_WHAT TO PRODUCE_:
All lines in the entries below that hold "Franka" make up the answer.

_MATERIAL SHOWN_:
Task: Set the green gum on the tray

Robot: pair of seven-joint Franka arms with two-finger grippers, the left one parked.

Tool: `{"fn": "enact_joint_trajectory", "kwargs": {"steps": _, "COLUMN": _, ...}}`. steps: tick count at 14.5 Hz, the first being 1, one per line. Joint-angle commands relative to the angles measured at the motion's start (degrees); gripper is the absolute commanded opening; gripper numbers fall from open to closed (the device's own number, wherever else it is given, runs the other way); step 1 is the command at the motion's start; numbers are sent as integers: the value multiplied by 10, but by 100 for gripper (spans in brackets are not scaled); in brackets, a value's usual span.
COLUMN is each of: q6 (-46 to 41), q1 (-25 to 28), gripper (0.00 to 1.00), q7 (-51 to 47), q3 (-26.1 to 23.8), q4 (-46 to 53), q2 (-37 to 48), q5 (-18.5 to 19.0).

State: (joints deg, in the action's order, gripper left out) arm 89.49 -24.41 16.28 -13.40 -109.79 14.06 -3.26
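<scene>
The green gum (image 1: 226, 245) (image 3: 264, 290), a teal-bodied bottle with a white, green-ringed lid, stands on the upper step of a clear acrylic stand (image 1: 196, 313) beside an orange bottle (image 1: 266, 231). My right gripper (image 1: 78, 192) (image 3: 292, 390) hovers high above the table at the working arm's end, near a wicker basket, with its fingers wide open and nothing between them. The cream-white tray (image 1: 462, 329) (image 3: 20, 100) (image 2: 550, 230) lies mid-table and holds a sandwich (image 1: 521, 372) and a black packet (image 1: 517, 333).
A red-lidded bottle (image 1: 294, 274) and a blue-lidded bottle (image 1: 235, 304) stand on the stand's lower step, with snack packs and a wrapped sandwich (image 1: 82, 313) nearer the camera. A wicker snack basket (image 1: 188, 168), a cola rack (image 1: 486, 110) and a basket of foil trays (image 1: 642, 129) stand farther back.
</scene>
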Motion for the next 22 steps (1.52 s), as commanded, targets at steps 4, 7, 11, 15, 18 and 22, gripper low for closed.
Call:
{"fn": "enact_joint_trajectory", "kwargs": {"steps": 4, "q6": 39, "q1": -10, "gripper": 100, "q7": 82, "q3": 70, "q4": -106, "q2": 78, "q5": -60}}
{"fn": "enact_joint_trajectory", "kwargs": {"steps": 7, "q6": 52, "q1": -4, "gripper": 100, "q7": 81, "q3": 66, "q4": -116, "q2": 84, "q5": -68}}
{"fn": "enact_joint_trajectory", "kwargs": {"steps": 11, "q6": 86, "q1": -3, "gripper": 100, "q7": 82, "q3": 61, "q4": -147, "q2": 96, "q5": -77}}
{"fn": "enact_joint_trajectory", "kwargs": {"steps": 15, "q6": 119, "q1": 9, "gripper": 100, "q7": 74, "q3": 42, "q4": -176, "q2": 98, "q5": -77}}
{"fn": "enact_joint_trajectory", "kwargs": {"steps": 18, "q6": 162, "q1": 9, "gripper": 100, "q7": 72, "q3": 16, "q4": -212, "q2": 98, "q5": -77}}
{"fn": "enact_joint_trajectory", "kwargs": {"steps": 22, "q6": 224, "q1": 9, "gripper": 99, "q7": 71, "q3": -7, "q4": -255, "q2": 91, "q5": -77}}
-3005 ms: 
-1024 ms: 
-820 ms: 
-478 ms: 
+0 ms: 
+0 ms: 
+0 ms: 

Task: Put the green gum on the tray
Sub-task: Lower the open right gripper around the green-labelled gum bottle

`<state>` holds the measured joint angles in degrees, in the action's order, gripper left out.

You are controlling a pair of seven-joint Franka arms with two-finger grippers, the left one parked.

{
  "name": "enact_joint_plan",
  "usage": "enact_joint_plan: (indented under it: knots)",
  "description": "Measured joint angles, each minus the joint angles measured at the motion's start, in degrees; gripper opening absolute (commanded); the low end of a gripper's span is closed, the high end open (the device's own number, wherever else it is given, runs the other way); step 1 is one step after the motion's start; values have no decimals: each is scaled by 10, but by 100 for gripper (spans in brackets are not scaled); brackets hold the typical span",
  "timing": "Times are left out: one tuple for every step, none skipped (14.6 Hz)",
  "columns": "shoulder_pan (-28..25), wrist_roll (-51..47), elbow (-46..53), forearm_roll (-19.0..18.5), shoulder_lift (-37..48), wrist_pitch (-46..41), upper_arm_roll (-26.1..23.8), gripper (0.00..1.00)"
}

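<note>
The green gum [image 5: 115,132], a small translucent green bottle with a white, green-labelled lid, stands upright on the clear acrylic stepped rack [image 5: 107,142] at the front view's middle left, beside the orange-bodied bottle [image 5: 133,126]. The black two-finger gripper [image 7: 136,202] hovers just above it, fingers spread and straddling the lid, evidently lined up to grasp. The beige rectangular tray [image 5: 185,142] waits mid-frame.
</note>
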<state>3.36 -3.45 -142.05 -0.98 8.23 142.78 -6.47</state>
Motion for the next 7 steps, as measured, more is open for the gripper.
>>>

_SOLUTION_:
Robot: pair of seven-joint Franka arms with two-finger grippers, the left one parked.
You are controlling a pair of seven-joint Franka arms with two-finger grippers, the left one parked.

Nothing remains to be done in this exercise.